START Records for this exercise

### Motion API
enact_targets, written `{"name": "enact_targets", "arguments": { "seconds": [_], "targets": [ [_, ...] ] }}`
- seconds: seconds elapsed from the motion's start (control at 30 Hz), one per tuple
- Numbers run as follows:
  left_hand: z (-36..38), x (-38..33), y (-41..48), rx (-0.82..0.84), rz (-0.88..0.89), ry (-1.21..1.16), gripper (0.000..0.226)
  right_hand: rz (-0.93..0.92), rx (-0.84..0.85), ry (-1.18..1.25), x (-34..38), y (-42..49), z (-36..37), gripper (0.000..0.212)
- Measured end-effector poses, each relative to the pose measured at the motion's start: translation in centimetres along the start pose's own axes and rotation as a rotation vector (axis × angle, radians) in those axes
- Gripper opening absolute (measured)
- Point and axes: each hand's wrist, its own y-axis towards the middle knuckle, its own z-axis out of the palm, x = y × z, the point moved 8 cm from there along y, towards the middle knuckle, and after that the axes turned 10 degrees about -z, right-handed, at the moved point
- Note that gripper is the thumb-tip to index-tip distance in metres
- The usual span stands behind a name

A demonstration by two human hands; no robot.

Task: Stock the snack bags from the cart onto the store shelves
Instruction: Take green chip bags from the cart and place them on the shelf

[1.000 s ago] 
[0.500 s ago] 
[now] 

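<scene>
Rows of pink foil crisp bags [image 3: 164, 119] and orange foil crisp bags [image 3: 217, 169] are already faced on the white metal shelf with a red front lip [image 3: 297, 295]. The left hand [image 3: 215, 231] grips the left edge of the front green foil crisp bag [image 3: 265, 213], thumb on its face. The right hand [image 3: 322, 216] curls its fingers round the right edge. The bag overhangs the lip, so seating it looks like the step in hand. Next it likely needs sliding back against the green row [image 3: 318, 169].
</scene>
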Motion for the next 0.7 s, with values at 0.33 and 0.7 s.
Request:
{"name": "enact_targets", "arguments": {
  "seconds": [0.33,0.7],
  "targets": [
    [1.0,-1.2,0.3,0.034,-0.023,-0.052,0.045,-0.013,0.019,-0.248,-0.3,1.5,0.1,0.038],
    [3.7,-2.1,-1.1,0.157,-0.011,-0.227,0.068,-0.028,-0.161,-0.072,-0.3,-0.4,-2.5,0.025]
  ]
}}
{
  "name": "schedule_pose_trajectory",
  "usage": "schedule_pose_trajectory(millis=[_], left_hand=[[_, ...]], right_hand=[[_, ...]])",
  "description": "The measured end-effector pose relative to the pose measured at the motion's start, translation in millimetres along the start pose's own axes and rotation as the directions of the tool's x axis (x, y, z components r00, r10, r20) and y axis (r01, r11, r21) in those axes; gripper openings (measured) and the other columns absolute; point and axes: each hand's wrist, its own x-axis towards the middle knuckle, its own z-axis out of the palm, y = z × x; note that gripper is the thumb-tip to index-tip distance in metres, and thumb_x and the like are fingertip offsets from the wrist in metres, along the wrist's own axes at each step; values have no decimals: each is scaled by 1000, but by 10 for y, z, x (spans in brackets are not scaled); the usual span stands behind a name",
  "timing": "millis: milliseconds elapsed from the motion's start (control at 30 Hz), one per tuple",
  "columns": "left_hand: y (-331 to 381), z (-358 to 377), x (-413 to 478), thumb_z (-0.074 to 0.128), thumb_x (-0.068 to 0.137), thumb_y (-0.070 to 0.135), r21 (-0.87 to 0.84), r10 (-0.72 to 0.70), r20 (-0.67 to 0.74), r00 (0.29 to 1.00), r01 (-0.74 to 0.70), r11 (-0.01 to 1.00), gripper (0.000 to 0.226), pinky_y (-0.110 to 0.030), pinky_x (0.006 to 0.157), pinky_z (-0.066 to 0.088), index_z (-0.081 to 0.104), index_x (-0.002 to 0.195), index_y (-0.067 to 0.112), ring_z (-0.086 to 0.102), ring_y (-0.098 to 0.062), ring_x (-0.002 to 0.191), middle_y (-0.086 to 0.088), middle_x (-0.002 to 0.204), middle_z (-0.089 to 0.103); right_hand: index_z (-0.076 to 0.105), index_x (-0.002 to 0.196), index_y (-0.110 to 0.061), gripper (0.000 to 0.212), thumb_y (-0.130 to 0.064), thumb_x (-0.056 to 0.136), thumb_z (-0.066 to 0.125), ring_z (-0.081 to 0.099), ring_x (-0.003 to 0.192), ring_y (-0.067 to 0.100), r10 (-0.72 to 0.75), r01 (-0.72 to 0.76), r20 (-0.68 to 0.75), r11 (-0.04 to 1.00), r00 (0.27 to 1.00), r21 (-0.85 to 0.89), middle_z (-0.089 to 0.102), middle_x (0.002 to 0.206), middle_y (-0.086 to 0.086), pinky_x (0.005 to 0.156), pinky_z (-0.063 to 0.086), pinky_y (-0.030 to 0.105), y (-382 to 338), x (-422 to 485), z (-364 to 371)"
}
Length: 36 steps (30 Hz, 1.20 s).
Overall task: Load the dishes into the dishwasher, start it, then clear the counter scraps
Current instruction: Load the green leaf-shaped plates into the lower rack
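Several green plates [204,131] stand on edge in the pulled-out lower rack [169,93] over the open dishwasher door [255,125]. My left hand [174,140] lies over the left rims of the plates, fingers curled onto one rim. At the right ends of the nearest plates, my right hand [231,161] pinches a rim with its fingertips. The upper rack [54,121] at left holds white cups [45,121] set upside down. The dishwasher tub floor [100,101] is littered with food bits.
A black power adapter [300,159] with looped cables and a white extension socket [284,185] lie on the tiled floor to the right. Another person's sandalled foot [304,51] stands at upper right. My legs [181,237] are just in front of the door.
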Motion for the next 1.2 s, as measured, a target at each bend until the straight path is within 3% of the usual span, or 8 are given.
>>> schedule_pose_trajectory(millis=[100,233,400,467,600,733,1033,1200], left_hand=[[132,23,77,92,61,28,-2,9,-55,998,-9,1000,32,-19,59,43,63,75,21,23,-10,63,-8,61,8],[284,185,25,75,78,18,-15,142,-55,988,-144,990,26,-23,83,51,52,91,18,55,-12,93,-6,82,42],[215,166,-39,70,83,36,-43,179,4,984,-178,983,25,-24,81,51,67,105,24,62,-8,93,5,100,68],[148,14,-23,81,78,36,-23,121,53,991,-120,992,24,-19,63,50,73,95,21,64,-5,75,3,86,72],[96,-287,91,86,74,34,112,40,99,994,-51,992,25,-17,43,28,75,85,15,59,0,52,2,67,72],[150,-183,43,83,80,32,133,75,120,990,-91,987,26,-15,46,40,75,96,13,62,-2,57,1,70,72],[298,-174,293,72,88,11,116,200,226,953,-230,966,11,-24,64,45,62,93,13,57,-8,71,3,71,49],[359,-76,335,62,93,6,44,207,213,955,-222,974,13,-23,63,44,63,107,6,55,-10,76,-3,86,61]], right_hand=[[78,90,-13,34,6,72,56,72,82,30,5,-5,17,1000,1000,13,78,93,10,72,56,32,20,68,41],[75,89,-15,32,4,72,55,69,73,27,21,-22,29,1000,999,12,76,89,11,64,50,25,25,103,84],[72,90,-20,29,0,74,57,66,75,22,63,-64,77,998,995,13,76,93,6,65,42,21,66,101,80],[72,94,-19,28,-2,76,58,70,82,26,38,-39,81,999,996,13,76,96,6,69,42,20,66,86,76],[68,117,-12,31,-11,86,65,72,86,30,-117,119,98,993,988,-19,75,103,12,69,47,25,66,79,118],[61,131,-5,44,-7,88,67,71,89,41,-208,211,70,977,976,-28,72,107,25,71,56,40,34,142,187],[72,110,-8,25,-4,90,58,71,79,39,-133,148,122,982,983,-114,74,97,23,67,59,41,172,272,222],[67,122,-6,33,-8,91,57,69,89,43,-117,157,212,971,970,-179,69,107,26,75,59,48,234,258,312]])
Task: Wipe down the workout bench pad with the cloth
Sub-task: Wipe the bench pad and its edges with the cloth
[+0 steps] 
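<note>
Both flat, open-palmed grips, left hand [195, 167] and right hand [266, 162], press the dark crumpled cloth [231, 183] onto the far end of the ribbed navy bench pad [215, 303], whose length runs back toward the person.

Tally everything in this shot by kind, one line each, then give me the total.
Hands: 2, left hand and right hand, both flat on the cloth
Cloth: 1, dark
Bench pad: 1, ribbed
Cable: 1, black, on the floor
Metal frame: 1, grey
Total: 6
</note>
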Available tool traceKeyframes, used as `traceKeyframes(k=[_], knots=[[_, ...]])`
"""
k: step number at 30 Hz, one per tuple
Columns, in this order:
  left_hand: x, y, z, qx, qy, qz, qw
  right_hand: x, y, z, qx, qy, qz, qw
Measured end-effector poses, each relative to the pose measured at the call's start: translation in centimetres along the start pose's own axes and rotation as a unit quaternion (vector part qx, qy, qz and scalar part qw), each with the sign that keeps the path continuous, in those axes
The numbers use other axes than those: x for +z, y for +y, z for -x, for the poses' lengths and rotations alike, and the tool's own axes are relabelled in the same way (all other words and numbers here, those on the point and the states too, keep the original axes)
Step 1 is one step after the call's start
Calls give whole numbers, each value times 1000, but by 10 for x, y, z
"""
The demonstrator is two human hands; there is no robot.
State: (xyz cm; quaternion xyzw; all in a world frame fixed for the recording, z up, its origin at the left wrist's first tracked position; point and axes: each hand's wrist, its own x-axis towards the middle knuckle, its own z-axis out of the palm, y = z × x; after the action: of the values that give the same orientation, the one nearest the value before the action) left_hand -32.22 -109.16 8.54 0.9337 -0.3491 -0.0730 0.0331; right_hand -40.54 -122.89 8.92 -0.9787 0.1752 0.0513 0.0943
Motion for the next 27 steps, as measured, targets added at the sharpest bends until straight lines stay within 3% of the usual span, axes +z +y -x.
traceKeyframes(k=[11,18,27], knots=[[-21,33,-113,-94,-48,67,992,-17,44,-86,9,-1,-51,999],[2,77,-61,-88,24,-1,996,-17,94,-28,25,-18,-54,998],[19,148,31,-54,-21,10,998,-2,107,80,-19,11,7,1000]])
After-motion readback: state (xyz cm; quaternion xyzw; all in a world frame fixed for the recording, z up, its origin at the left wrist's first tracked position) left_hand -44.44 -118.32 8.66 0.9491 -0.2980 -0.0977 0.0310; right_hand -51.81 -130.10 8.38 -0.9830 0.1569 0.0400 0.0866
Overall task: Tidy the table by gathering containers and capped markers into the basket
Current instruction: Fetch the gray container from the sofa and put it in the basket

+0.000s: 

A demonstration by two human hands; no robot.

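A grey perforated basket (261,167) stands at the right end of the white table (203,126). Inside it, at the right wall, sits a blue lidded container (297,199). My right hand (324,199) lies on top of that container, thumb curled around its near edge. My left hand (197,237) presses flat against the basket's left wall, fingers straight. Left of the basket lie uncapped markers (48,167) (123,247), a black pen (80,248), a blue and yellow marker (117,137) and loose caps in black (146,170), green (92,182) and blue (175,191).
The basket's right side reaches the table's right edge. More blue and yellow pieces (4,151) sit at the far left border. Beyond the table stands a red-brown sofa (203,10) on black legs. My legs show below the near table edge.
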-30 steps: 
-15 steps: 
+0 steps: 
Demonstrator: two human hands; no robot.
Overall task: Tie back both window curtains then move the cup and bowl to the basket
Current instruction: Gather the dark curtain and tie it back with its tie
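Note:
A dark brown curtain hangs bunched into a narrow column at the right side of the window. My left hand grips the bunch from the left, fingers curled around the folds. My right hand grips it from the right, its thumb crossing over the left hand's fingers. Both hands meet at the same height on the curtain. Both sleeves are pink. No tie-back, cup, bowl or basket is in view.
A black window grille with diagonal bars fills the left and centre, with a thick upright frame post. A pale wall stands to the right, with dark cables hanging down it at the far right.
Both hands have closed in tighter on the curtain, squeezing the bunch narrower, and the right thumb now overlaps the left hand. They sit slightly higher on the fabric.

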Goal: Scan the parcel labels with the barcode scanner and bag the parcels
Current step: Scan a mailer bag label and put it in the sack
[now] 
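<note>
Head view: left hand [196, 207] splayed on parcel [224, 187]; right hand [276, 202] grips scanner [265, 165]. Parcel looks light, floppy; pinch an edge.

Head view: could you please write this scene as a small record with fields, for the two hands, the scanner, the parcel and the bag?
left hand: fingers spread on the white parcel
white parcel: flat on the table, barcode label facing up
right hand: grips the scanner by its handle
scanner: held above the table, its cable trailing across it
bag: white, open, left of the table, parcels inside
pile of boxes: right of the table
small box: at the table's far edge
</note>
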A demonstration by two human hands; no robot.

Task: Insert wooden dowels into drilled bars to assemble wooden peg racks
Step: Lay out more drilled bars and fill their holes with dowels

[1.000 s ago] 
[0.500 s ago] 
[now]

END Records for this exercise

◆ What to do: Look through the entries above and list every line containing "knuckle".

◆ Exercise response:
- Point and axes: each hand's wrist, its own y-axis towards the middle knuckle, its own z-axis out of the palm, x = y × z, the point moved 8 cm from there along y, towards the middle knuckle, and after that the axes turned 10 degrees about -z, right-handed, at the moved point
  "description": "The measured end-effector pose relative to the pose measured at the motion's start, translation in millimetres along the start pose's own axes and rotation as the directions of the tool's x axis (x, y, z components r00, r10, r20) and y axis (r01, r11, r21) in those axes; gripper openings (measured) and the other columns absolute; point and axes: each hand's wrist, its own x-axis towards the middle knuckle, its own z-axis out of the palm, y = z × x; note that gripper is the thumb-tip to index-tip distance in metres, and thumb_x and the like are fingertip offsets from the wrist in metres, along the wrist's own axes at each step; values have no decimals: each is scaled by 1000, but by 10 for y, z, x (spans in brackets are not scaled); the usual span stands behind a name",
State: (xyz cm; quaternion xyzw; all in a world frame fixed for the recording, z up, its origin at the left wrist's first tracked position; point and axes: each hand's wrist, its own x-axis towards the middle knuckle, its own z-axis out of the palm, y = z × x; after the action: of the values that give the same orientation, the one nearest the value before the action) left_hand -32.22 -109.16 8.54 0.9337 -0.3491 -0.0730 0.0331; right_hand -40.54 -122.89 8.92 -0.9787 0.1752 0.0513 0.0943

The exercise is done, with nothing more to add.